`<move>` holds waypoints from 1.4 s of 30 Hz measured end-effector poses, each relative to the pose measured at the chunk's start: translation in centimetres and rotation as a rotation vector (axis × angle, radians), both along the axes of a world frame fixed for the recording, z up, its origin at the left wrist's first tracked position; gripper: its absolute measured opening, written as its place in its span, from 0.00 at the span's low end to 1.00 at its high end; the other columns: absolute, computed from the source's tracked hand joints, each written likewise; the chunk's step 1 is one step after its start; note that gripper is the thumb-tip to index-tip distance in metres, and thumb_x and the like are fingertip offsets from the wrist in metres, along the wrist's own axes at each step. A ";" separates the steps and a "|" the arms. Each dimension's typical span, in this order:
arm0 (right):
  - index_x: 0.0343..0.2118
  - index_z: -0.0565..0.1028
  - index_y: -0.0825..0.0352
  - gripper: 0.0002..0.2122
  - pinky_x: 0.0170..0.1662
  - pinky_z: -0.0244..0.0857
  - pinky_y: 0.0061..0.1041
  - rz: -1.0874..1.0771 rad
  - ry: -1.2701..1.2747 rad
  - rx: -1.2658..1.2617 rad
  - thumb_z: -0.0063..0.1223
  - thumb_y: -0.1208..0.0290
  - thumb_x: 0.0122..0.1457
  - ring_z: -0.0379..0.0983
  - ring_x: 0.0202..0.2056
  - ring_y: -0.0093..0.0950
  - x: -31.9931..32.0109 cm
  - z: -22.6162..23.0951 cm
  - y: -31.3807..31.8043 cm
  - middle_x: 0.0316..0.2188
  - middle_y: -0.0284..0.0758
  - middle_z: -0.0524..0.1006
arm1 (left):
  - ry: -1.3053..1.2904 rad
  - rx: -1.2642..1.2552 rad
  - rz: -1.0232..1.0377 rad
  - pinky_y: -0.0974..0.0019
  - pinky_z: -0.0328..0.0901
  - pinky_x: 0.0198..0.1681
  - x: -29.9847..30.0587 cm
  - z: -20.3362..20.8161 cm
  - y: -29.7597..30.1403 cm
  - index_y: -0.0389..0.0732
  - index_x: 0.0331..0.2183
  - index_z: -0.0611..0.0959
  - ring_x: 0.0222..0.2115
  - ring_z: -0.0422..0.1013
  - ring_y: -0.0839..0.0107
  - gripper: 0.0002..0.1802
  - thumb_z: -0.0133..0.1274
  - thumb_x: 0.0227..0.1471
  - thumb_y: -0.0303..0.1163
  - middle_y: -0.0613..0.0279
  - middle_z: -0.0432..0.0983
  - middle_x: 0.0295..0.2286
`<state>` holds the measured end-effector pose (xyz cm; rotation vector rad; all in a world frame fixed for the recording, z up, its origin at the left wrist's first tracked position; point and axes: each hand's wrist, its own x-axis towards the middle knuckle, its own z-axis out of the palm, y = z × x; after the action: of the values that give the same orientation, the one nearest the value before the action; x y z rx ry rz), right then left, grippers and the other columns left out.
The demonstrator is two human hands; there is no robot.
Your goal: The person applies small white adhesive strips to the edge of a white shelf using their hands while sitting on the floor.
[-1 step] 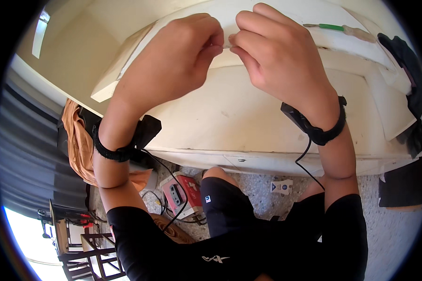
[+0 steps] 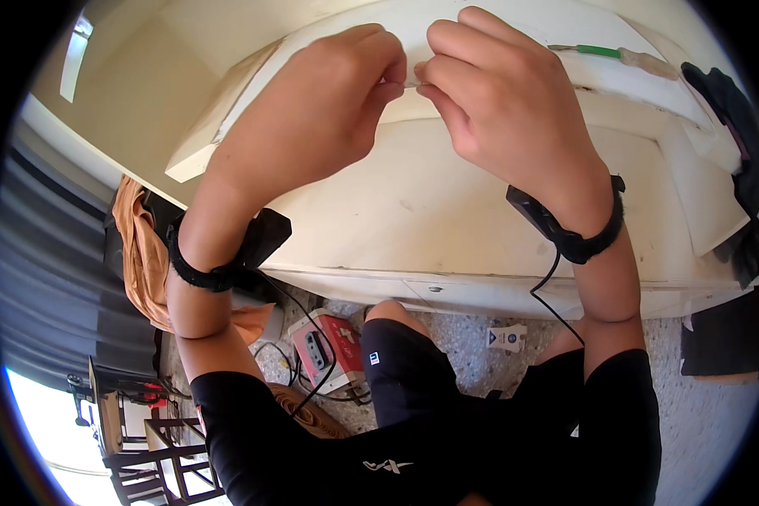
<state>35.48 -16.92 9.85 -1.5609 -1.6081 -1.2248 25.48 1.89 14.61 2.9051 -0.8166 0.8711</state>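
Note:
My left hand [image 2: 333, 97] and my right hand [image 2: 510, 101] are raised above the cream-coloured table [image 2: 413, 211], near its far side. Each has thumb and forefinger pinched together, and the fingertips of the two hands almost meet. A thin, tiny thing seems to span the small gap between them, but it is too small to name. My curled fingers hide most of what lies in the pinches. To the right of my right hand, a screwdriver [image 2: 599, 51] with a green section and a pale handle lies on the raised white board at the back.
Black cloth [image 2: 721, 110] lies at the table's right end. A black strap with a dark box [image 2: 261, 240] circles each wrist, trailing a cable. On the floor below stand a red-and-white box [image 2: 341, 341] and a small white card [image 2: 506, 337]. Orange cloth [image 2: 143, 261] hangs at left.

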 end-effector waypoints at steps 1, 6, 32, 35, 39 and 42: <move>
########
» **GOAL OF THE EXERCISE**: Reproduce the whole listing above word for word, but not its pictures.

» **RESPONSE TO THIS TASK**:
`<move>` holds waypoints from 1.4 s of 30 Hz measured end-effector poses, each relative to the pose measured at the chunk's start: translation in centimetres and rotation as a rotation vector (axis × angle, radians), both along the axes of a world frame fixed for the recording, z up, its origin at the left wrist's first tracked position; gripper: its absolute measured opening, written as its place in its span, from 0.00 at the span's low end to 1.00 at its high end; the other columns: absolute, computed from the source's tracked hand joints, each written likewise; the chunk's step 1 is one step after its start; note that gripper is the thumb-tip to index-tip distance in metres, and thumb_x and the like are fingertip offsets from the wrist in metres, along the wrist's own axes at each step. A ";" separates the steps and a "|" the arms. Each dimension's typical span, in this order:
arm0 (right):
  - index_x: 0.0343..0.2118
  - index_z: -0.0565..0.1028
  - index_y: -0.0825..0.0352
  - gripper: 0.0002..0.2122
  - pinky_x: 0.0170..0.1662
  - pinky_z: -0.0244..0.0857
  - pinky_y: 0.0061..0.1041
  - rz: -1.0874..1.0771 rad
  - ry: -1.2701..1.2747 rad
  - rx: -1.2658..1.2617 rad
  - thumb_z: -0.0063..0.1223
  - thumb_y: -0.1208..0.0290
  - thumb_x: 0.0122..0.1457
  - ring_z: -0.0379..0.0983
  - ring_x: 0.0202..0.2056
  - ring_y: -0.0093..0.0950
  - x: -31.9931..32.0109 cm
  - z: -22.6162..23.0951 cm
  - y: -31.3807..31.8043 cm
  - middle_x: 0.0316..0.2188
  - middle_y: -0.0284..0.0758
  - middle_z: -0.0524..0.1006
arm1 (left):
  - ry: -1.3053..1.2904 rad
  - rx: -1.2642..1.2552 rad
  - rz: -1.0232..1.0377 rad
  - pinky_y: -0.0974..0.0019
  - pinky_z: -0.0328..0.0901
  - pinky_x: 0.0198..0.1681
  - x: -29.9847..30.0587 cm
  - z: -20.3362..20.8161 cm
  - y: -29.7597..30.1403 cm
  - index_y: -0.0389..0.0732
  - index_x: 0.0331..0.2183
  - index_z: -0.0611..0.0959
  - ring_x: 0.0222..0.2115
  - ring_z: -0.0422..0.1013
  - ring_y: -0.0839..0.0107
  - gripper: 0.0002..0.1802
  - thumb_z: -0.0133..0.1274
  - thumb_x: 0.0227..0.1471
  - thumb_y: -0.0303..0.1163
  - middle_y: -0.0613..0.0279
  - middle_z: -0.0432..0.0983
  - middle_x: 0.0295..0.2286
`<state>` holds the measured end-effector pose (xyz cm; rotation vector rad; all in a world frame fixed for the recording, z up, its origin at the left wrist's first tracked position; point and axes: each hand's wrist, its own x-axis towards the middle knuckle, its own z-axis out of the palm, y = z × x; after the action: of the values that give the same orientation, the one nearest the value before the action; x y z rx ry rz), right then left, grippers and the other columns left out.
The demonstrator is two human hands; there is no robot.
Your goal: The person applies small white adhesive strips to the edge of a white shelf using their hands while sitting on the floor.
[-1 step] 
[+0 steps] 
<state>35.48 -16.92 9.85 -1.5609 -1.6081 -1.2248 25.48 1.89 14.61 2.9051 -0.8166 0.8711</state>
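Note:
My left hand [image 2: 333, 97] and my right hand [image 2: 510, 101] are raised above the cream-coloured table [image 2: 413, 211], near its far side. Each has thumb and forefinger pinched together, and the fingertips of the two hands almost meet. A thin, tiny thing seems to span the small gap between them, but it is too small to name. My curled fingers hide most of what lies in the pinches. To the right of my right hand, a screwdriver [image 2: 599, 51] with a green section and a pale handle lies on the raised white board at the back.
Black cloth [image 2: 721, 110] lies at the table's right end. A black strap with a dark box [image 2: 261, 240] circles each wrist, trailing a cable. On the floor below stand a red-and-white box [image 2: 341, 341] and a small white card [image 2: 506, 337]. Orange cloth [image 2: 143, 261] hangs at left.
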
 end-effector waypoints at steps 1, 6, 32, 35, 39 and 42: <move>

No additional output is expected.